Fish has been marketed as a health food for a long time.  The Mediterranean diet, long acclaimed for its health benefits for both the heart and general longevity, includes regular fish servings. Fish oil is rich in Omega 3 fat – more than any other food on the planet in a serving. This is considered fish’s main claim to fame as a healthy superfood. In this post we’ll look at whether we really need fish for its unusual fats, or for anything at all. It’s no wonder there is a lot of confusion abounding on whether fish is a health food or not.

Fatty questions

Fats are classified according to the types of chemical bonds between two of their carbon atoms. This gives the fat its specific qualities. There are dozens of types of fat in nature, each with their own differing chemical bond patterns.
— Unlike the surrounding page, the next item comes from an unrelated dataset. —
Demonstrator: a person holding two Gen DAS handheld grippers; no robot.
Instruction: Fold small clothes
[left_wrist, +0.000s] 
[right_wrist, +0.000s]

Our bodies need several types of fat to work properly. If humans have any fat on their bodies (which we all do – even the leanest individual) or if we eat any food which contains fat (which is ALL foods including green vegetables), our body converts it into any of the myriad of fats needed for our bodies to function.

Our bodies need fats and oils to function.

Some of these functions include building secure and well-functioning cell walls which control what goes in in out of our cells. Fats are also needed to form steroid hormones such as testosterone and oestrogen. Fats help us absorb certain nutrients. Layers of fat help keep our bodies warm and protect our inner organs from bumps. Fat also forms cholesterol – a vital substance for health and fat is also a reliable energy source which we draw off daily. Fat is also vital for the brain to send messages between neurons. You can read more <here> about more amazing functions of fats in our bodies.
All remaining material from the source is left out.